Oceanside City Councilmember Ryan Keim held a shrinking advantage over incumbent Mayor Esther Sanchez in the latest results released Monday from the Nov. 5 election.
The new numbers cut his previous lead of 591 votes to a slim 239-vote margin. About 140,000 ballots countywide remain to be counted, with the next update expected by 6 p.m. Wednesday, according to the San Diego County Registrar of Voters.
Keim is a former Oceanside police officer appointed to a vacancy on the council in January 2019 and then elected to a four-year term in 2020. The mayor’s only opponent, he’s been ahead by a slim margin since the first results were announced.
Sanchez, an attorney and former public defender, has been on the council since 2000 and was first elected mayor in 2020.
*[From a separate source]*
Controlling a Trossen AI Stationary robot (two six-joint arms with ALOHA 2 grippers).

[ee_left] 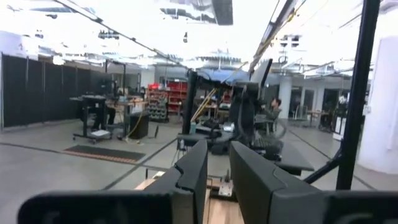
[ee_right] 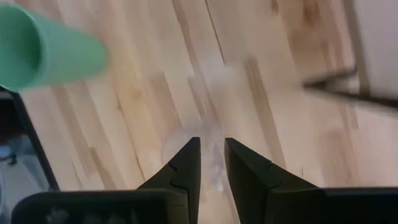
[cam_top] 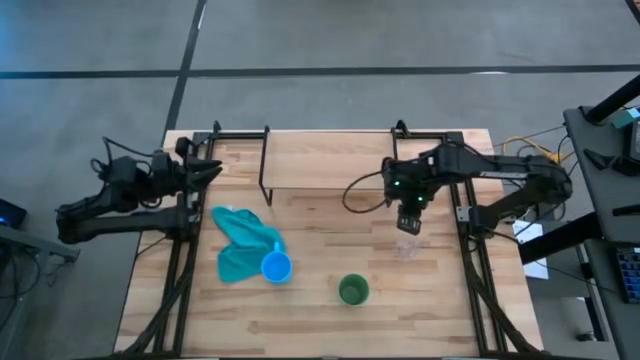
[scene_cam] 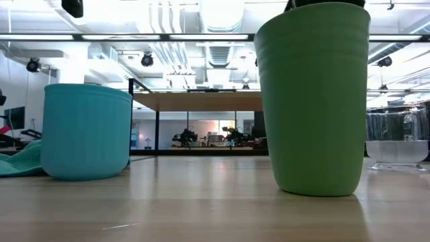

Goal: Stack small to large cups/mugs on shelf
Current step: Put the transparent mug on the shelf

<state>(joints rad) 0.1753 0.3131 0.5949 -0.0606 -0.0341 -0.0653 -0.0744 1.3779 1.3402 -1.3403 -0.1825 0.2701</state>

Oceanside’s city treasurer election also is close.
Incumbent City Treasurer Victor Roy led his two opponents in the early results, but he slipped into second place by the end of last week.
Phyllis Dominguez, a small business owner and 22-year Oceanside resident, was ahead by almost 800 votes with Monday’s results. Jack Fernandes remained in third place.
Roy and Fernandes both have trouble spots in their record.
An independent investigation done for the city in 2022 showed Roy had behaved poorly in the job, violated city policies, and had used library computers for viewing inappropriate material. Fernandes publicly acknowledged a DUI arrest before the election, and a police report showed he was involved in an apparently unrelated “road rage” incident in La Jolla
Dominguez promised to restore trust in the office, in response to questions from The San Diego Union-Tribune before the election.
“Due to a history of controversy in this office,” Dominguez said, “the incoming city treasurer will need to restore the credibility of the office and rebuild the necessary relationships with the other departments to become an effective watchdog of the taxpayer’s money and trusted financial advisor to the City Council.”
Two Oceanside City Council races have not changed with additional results.
Jimmy Figueroa, a local nonprofit leader, is ahead of the nearest other candidate, Laura Bassett, for the District 3 seat now held by Keim. Other candidates in that district are Tom DeMooy and Austin Sorensen.
In District 4, incumbent Peter Weiss leads by more than 20 percentage points over his two opponents, Omar Hashimi and Amber Kae Niuatoa.
Almost 70 percent of Oceanside voters supported approval of an additional 10 years for Measure X, the temporary half-cent sales tax increase approved in 2018 and otherwise set to expire in 2026.